======== GIVEN RECORDS ========

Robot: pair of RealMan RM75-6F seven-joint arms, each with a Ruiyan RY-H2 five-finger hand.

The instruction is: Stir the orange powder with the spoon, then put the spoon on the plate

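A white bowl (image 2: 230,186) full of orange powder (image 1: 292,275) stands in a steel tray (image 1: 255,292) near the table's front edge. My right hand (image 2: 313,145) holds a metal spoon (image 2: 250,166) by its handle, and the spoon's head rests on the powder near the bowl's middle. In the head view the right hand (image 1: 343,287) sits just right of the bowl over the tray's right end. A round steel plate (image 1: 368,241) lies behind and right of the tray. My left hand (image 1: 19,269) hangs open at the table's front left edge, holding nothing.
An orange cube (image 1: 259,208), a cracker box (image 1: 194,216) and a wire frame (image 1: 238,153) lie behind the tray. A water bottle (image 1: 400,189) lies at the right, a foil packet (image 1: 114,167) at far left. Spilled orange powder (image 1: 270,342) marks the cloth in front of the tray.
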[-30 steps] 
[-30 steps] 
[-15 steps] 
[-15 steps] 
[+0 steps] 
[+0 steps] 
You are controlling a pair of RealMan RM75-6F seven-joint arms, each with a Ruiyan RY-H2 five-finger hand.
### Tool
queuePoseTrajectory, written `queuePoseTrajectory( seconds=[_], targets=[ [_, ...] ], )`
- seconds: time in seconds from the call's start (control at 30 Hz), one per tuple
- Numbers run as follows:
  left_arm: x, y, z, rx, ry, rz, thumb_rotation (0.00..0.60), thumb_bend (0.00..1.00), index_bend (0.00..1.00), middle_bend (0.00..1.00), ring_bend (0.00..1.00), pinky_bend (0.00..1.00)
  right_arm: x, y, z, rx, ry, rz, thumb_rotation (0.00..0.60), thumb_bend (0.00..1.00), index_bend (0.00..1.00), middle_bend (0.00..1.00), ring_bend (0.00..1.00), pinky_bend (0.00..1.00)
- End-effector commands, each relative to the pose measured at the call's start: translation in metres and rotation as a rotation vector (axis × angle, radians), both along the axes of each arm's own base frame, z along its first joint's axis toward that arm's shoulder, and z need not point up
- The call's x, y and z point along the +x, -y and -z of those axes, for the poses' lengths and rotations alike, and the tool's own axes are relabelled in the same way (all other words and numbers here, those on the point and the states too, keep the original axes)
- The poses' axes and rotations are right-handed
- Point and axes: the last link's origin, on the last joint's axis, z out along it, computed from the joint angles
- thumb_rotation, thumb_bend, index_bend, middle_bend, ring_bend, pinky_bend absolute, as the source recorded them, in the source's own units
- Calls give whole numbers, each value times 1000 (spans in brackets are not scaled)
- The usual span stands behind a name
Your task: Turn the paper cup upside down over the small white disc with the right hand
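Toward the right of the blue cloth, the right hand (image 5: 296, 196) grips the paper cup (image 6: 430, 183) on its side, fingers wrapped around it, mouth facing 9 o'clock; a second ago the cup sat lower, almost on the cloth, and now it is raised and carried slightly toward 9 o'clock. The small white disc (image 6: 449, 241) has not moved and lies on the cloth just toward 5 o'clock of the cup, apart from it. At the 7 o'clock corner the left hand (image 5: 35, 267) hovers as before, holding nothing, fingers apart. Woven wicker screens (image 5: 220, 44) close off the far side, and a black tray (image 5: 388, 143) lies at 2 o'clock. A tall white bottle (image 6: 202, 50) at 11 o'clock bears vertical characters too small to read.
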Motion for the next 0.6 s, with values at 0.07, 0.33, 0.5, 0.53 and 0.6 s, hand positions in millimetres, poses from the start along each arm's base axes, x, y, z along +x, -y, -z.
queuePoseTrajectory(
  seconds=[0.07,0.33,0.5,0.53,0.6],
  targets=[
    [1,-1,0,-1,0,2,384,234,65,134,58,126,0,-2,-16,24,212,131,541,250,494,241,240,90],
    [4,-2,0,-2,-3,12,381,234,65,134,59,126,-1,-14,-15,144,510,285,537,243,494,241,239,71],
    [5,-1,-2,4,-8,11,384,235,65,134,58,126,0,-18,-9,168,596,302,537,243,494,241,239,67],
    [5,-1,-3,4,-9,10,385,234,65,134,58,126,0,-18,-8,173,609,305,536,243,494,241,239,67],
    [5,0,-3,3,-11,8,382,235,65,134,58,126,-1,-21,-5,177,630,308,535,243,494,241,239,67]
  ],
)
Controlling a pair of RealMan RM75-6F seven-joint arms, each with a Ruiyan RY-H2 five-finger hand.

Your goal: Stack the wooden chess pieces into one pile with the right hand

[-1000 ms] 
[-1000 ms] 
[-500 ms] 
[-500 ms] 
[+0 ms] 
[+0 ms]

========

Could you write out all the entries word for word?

▶ [RESULT OF THIS EXERCISE]:
Robot: pair of RealMan RM75-6F seven-joint arms, each with a Ruiyan RY-H2 five-finger hand.

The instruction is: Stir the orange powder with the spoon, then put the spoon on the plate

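A white bowl (image 2: 230,186) full of orange powder (image 1: 292,275) stands in a steel tray (image 1: 255,292) near the table's front edge. My right hand (image 2: 313,145) holds a metal spoon (image 2: 250,166) by its handle, and the spoon's head rests on the powder near the bowl's middle. In the head view the right hand (image 1: 343,287) sits just right of the bowl over the tray's right end. A round steel plate (image 1: 368,241) lies behind and right of the tray. My left hand (image 1: 19,269) hangs open at the table's front left edge, holding nothing.
An orange cube (image 1: 259,208), a cracker box (image 1: 194,216) and a wire frame (image 1: 238,153) lie behind the tray. A water bottle (image 1: 400,189) lies at the right, a foil packet (image 1: 114,167) at far left. Spilled orange powder (image 1: 270,342) marks the cloth in front of the tray.
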[-30 steps] 
[-30 steps] 
[-15 steps] 
[-15 steps] 
[+0 steps] 
[+0 steps] 
You are controlling a pair of RealMan RM75-6F seven-joint arms, each with a Ruiyan RY-H2 five-finger hand.
### Tool
queuePoseTrajectory, written `queuePoseTrajectory( seconds=[_], targets=[ [_, ...] ], )`
- seconds: time in seconds from the call's start (control at 30 Hz), one per tuple
- Numbers run as follows:
  left_arm: x, y, z, rx, ry, rz, thumb_rotation (0.00..0.60), thumb_bend (0.00..1.00), index_bend (0.00..1.00), middle_bend (0.00..1.00), ring_bend (0.00..1.00), pinky_bend (0.00..1.00)
  right_arm: x, y, z, rx, ry, rz, thumb_rotation (0.00..0.60), thumb_bend (0.00..1.00), index_bend (0.00..1.00), middle_bend (0.00..1.00), ring_bend (0.00..1.00), pinky_bend (0.00..1.00)
- End-effector commands, each relative to the pose measured at the call's start: translation in metres and rotation as a rotation vector (axis × angle, radians), both along the axes of each arm's own base frame, z along its first joint's axis toward that arm's shoulder, and z need not point up
- The call's x, y and z point along the +x, -y and -z of those axes, for the poses' lengths and rotations alike, and the tool's own axes are relabelled in the same way (all other words and numbers here, those on the point and the states too, keep the original axes)
- The poses' axes and rotations are right-handed
- Point and axes: the last link's origin, on the last joint's axis, z out along it, computed from the joint angles
- thumb_rotation, thumb_bend, index_bend, middle_bend, ring_bend, pinky_bend absolute, as the source recorded them, in the source's own units
- Calls give whole numbers, each value times 1000 (spans in brackets are not scaled)
- The usual span stands behind a name
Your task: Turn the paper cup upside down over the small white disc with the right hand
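Toward the right of the blue cloth, the right hand (image 5: 296, 196) grips the paper cup (image 6: 430, 183) on its side, fingers wrapped around it, mouth facing 9 o'clock; a second ago the cup sat lower, almost on the cloth, and now it is raised and carried slightly toward 9 o'clock. The small white disc (image 6: 449, 241) has not moved and lies on the cloth just toward 5 o'clock of the cup, apart from it. At the 7 o'clock corner the left hand (image 5: 35, 267) hovers as before, holding nothing, fingers apart. Woven wicker screens (image 5: 220, 44) close off the far side, and a black tray (image 5: 388, 143) lies at 2 o'clock. A tall white bottle (image 6: 202, 50) at 11 o'clock bears vertical characters too small to read.
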Motion for the next 0.6 s, with values at 0.07, 0.33, 0.5, 0.53 and 0.6 s, hand positions in millimetres, poses from the start along each arm's base axes, x, y, z along +x, -y, -z.
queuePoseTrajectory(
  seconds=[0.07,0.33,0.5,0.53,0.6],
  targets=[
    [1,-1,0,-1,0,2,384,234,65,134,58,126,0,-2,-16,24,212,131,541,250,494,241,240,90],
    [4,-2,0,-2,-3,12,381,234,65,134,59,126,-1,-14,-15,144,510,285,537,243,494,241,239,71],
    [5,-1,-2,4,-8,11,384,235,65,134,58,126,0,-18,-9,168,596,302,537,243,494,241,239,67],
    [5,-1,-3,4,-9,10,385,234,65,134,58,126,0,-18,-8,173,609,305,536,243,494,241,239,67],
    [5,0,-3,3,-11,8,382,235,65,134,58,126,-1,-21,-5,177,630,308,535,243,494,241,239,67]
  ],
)
Controlling a pair of RealMan RM75-6F seven-joint arms, each with a Ruiyan RY-H2 five-finger hand.

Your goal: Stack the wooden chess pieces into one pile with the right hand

[-1000 ms] 
[-1000 ms] 
[-500 ms] 
[-500 ms] 
[+0 ms] 
[+0 ms]

That covers the exercise completely.